Stream: math-comp analysis

Topic: lra


view this post on Zulip Bas Spitters (Jul 14 2020 at 15:10):

How well is lia supported in math-comp analysis? Should one expect the same support as for the stdlib?

view this post on Zulip Karl Palmskog (Jul 14 2020 at 15:37):

hmm, I think you need https://github.com/pi8027/mczify? Shouldn't it be the same as for any other MathComp use? Maybe mczify needs additional extension for dealing with reals via lra, though

view this post on Zulip Bas Spitters (Jul 14 2020 at 15:52):

There do not seem to be any reals in there:
https://github.com/pi8027/mczify/blob/master/theories/zify.v

view this post on Zulip Karl Palmskog (Jul 14 2020 at 16:12):

well, lia doesn't handle reals anyway, so you may want to change topic...

view this post on Zulip Michael Soegtrop (Jul 14 2020 at 16:57):

mczify is for integer arithmetic only - it converts goals in various integer types (say nat) with various definitions of relational operators to a goal in Z, which lia can solve.

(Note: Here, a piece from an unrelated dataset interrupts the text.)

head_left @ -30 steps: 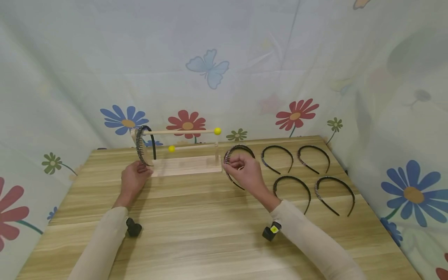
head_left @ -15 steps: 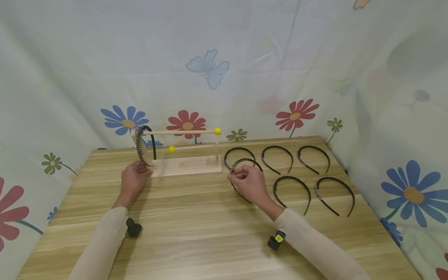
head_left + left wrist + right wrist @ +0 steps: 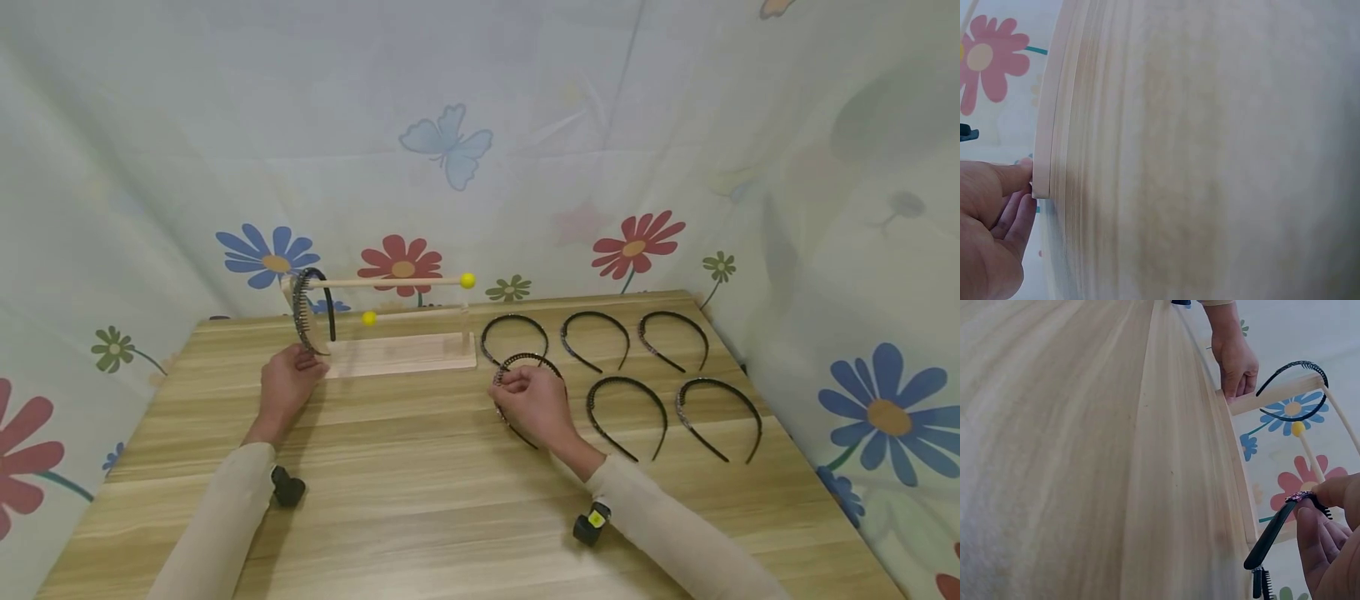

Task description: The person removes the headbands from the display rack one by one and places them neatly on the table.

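Observation:
My right hand (image 3: 536,404) pinches a black toothed headband (image 3: 1269,537) by its decorated side, low over the table right of the wooden stand. In the right wrist view, thumb and fingertips close on the sparkling part. My left hand (image 3: 288,383) grips the left end of the stand's base (image 3: 397,357), thumb on one side and fingers on the other, as the left wrist view shows. Another toothed headband (image 3: 302,312) hangs at the left end of the stand's upper rod (image 3: 390,283), which ends in a yellow ball (image 3: 467,281).
Several headbands lie on the wooden table (image 3: 420,500) to the right: a back headband (image 3: 513,317) beside the stand, others behind and beside my right hand. A lower rod with a yellow ball (image 3: 369,318) points left. A flowered cloth (image 3: 300,125) hangs behind.
My right hand has drawn the headband toward the front and slightly right, away from the one lying behind it, which now shows separately. The left hand has stayed at the base.

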A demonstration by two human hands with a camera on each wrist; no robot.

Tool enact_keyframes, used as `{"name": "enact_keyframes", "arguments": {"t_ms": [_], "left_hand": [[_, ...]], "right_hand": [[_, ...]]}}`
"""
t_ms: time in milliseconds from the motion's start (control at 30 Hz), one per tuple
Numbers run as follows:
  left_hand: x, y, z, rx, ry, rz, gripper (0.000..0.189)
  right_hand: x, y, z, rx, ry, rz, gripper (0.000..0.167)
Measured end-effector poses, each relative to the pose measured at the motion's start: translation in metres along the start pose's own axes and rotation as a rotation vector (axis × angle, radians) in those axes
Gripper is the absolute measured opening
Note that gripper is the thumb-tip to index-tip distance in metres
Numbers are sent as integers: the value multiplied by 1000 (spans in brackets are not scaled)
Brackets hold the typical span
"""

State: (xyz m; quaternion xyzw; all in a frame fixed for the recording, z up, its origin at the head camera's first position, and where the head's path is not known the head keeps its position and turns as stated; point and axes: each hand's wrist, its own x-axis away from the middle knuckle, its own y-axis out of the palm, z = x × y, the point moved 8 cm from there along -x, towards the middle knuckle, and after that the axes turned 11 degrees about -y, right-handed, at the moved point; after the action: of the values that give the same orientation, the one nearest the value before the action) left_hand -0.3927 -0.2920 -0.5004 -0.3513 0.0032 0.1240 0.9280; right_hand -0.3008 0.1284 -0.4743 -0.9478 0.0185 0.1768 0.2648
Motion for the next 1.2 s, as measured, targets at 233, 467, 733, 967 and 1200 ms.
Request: {"name": "enact_keyframes", "arguments": {"t_ms": [233,467,733,967,1200], "left_hand": [[-1,0,1,-3,-7,6,36],[-1,0,1,-22,0,14,35],[0,-1,2,-14,-15,18,37],[0,-2,1,-16,-19,14,37],[0,-1,0,-9,-19,17,36]], "right_hand": [[3,5,7,50,12,-19,19],[7,8,8,75,7,-36,19],[11,15,13,10,57,-78,19],[14,20,17,-44,87,-100,19],[15,25,22,-106,88,-112,18]]}}
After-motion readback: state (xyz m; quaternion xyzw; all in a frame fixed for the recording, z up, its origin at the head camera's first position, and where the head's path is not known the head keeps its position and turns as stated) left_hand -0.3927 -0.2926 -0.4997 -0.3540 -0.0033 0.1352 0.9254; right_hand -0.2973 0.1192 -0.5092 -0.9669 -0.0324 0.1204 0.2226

Afaik something similar for lra does not exist.

view this post on Zulip Michael Soegtrop (Jul 14 2020 at 16:58):

The original reason for having zify was afaik to be able to handle goals in nat, but it was considerably extended since then.

view this post on Zulip Bas Spitters (Jul 14 2020 at 19:33):

@Karl Palmskog Apologies, yes, I meant lra.

view this post on Zulip Karl Palmskog (Jul 14 2020 at 20:04):

this [lra in MathComp] might be a good question for Frederic Besson, but I think he is best reached by email

view this post on Zulip Bas Spitters (Jul 14 2020 at 20:36):

@Frédéric Besson ?

view this post on Zulip Karl Palmskog (Jul 14 2020 at 20:49):

right

view this post on Zulip Kazuhiko Sakaguchi (Jul 14 2020 at 21:05):

coq/coq#10982 is needed to use lra and nra for the rational/real operators in MathComp.

view this post on Zulip Kazuhiko Sakaguchi (Jul 14 2020 at 21:08):

Since Farkas' lemma holds for any totally ordered field (realFieldType in MathComp), should lra be also applicable for any realFieldType? (Theoretically speaking, I guess so.)

view this post on Zulip Bas Spitters (Jul 14 2020 at 21:14):

That apparently depends on a change in the interface of:
https://github.com/pi8027/mczify

view this post on Zulip Kazuhiko Sakaguchi (Jul 14 2020 at 21:44):

Yes. But without appropriate support on the zify (rify?) side, it is not doable.


Last updated: Aug 19 2022 at 21:02 UTC